--- Task item ---
Look through the entries for the string "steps" and copy every line where it shows up.

>>>>>

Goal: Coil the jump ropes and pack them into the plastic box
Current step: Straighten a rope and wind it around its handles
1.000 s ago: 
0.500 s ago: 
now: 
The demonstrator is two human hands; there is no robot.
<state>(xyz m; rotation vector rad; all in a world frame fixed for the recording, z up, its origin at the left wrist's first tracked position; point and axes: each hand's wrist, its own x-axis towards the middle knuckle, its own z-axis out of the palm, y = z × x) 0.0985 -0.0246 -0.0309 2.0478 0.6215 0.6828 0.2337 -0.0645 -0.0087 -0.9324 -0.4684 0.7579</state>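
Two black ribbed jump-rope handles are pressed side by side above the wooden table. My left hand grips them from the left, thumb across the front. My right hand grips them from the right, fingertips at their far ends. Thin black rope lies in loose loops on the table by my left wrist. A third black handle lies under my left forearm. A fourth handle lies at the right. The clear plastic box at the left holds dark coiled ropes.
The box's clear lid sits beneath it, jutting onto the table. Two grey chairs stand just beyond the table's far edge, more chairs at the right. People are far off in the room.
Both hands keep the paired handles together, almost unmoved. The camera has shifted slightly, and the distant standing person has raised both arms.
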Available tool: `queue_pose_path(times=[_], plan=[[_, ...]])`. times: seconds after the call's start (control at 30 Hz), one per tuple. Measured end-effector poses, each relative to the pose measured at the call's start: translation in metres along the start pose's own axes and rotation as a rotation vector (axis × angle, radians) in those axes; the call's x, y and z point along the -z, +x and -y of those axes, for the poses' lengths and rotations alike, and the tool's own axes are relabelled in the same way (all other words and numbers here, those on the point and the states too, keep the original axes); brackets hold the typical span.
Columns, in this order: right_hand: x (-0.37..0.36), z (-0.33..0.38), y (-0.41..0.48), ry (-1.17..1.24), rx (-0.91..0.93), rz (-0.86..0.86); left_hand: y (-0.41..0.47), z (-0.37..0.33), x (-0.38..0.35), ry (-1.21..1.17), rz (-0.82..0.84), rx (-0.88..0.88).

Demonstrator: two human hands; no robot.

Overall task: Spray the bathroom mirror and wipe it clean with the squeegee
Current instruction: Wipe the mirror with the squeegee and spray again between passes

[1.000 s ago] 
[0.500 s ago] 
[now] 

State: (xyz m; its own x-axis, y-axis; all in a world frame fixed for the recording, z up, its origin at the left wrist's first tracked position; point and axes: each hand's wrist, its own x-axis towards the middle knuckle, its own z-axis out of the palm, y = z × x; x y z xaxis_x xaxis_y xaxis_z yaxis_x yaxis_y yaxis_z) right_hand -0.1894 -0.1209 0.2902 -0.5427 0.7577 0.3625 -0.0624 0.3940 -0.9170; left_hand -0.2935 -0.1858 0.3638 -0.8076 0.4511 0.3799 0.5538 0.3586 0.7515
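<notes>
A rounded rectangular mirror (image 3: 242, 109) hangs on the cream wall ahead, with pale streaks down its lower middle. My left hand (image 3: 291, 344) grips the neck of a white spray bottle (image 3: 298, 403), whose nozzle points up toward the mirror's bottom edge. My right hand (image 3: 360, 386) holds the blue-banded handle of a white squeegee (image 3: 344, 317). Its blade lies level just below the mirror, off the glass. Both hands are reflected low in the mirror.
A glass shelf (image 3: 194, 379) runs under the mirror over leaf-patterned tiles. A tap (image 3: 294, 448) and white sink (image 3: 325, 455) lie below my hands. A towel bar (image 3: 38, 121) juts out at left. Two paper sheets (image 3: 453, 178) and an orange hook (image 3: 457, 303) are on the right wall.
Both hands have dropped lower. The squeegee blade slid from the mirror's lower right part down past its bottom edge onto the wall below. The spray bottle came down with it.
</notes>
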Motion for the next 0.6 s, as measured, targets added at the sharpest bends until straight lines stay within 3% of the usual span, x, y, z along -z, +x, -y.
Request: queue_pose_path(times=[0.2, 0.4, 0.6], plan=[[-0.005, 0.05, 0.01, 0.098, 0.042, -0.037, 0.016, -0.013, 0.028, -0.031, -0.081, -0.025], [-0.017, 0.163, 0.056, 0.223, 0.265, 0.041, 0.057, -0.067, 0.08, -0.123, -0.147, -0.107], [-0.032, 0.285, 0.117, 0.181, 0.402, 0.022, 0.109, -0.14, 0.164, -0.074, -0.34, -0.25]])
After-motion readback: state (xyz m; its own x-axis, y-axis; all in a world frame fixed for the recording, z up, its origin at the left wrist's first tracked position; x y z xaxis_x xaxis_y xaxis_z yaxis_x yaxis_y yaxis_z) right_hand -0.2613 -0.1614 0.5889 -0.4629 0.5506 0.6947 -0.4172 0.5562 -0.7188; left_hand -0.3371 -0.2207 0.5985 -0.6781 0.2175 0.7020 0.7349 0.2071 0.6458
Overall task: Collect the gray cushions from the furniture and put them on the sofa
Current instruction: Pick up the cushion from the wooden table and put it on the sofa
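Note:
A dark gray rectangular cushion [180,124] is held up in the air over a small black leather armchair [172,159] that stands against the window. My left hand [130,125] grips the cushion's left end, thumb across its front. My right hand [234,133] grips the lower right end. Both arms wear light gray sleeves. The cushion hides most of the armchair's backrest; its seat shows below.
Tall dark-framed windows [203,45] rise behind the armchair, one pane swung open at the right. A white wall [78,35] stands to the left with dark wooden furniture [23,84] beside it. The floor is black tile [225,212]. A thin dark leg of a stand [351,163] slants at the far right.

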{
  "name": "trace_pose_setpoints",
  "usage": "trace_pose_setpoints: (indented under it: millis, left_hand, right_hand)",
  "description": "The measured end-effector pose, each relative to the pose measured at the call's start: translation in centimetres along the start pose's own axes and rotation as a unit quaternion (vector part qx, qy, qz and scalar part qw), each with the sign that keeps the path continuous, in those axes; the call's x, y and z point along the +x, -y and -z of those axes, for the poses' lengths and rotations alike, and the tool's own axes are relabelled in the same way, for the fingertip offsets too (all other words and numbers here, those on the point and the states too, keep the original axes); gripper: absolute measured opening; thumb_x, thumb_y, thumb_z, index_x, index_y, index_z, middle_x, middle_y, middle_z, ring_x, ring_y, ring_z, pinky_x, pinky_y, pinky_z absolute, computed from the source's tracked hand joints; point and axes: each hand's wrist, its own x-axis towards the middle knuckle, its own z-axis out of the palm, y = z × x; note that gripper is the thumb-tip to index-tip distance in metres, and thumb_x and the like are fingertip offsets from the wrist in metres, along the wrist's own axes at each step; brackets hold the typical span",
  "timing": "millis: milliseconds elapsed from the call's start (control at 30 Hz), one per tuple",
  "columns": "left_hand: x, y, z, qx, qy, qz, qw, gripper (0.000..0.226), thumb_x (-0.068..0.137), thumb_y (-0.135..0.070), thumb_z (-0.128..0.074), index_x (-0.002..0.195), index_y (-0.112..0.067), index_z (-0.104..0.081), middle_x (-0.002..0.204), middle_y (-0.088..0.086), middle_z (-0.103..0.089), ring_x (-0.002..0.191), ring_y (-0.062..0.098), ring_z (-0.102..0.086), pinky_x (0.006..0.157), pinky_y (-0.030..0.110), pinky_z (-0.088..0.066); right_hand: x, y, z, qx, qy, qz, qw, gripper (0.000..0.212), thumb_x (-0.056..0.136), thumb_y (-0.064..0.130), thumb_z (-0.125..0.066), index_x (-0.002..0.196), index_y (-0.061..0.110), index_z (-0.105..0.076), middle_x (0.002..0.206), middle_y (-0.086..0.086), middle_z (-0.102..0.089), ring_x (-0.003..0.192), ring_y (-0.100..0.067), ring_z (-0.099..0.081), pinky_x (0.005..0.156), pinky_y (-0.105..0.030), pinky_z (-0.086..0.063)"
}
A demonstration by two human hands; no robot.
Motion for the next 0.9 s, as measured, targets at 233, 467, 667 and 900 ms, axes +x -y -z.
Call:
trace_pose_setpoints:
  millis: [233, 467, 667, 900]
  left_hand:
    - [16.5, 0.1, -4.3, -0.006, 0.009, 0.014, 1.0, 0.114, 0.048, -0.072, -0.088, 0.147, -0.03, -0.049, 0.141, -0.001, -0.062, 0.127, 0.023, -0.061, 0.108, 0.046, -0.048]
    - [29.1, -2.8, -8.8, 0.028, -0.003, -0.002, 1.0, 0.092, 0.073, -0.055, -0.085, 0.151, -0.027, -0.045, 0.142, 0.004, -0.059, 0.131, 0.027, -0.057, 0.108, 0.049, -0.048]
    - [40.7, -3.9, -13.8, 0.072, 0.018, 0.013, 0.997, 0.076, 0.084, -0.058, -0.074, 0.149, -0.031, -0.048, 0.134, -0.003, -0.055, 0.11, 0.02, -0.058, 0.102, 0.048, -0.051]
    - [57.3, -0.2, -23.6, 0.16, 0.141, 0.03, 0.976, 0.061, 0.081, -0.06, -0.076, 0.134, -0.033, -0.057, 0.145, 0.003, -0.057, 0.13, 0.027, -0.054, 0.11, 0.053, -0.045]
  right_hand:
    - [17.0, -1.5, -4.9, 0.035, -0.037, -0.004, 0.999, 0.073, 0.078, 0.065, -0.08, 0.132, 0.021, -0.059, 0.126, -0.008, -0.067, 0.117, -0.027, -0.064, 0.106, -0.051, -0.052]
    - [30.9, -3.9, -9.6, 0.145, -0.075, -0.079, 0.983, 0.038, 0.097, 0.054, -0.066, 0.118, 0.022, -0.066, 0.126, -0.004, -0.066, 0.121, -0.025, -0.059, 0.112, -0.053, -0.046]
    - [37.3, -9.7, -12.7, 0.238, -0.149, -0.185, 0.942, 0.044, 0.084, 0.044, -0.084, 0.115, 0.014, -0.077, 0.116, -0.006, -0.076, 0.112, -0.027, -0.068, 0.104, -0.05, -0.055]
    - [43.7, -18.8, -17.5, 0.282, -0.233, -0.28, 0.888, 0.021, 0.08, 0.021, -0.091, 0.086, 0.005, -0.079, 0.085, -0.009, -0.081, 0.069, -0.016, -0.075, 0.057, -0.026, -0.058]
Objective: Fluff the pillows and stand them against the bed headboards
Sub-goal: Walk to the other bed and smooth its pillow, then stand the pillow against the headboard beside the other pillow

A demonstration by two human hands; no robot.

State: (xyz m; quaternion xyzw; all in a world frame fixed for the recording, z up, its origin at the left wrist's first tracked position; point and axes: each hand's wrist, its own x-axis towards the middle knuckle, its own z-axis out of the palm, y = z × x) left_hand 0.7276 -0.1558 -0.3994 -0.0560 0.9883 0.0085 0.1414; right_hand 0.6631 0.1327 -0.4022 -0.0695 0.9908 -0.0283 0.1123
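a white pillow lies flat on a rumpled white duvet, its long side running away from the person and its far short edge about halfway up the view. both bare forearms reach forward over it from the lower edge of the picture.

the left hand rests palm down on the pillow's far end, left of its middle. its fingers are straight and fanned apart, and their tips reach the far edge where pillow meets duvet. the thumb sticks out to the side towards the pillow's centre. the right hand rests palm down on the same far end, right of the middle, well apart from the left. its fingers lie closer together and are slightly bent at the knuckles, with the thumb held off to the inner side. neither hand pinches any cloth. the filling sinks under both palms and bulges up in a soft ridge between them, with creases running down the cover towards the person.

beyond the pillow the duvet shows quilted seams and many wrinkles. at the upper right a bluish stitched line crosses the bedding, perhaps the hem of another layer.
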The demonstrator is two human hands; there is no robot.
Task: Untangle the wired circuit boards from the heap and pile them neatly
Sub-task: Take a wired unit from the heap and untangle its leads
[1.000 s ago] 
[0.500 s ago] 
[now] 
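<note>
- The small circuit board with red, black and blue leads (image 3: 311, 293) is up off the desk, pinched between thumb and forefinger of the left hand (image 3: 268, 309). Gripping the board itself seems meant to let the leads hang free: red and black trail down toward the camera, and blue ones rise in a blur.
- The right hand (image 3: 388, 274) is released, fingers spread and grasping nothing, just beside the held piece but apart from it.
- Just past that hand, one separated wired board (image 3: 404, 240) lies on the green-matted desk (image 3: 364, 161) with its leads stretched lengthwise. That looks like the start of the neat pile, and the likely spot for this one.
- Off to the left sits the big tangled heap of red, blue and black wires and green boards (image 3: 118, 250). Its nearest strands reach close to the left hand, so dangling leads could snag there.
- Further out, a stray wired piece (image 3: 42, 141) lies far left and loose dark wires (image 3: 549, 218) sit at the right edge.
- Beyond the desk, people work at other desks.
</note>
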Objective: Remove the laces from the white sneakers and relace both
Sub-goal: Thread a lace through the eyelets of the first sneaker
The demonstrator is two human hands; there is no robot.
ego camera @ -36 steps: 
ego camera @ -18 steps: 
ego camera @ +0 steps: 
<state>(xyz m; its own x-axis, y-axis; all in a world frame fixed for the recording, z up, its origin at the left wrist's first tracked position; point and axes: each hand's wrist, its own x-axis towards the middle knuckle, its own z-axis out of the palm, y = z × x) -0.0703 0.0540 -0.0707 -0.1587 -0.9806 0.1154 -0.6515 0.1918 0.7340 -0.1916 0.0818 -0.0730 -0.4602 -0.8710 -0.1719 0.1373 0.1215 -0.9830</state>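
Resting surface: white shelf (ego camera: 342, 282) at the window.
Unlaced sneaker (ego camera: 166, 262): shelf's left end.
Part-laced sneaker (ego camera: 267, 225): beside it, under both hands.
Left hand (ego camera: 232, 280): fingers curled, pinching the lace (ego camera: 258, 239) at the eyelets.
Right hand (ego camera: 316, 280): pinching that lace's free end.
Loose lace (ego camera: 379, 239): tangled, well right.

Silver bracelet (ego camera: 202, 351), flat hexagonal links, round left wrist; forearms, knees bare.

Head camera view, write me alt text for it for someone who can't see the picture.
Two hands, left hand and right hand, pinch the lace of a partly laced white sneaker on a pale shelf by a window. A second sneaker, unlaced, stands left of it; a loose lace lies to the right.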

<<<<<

--- Task response ---
ego camera @ -36 steps: 
ego camera @ -18 steps: 
ego camera @ +0 steps: 

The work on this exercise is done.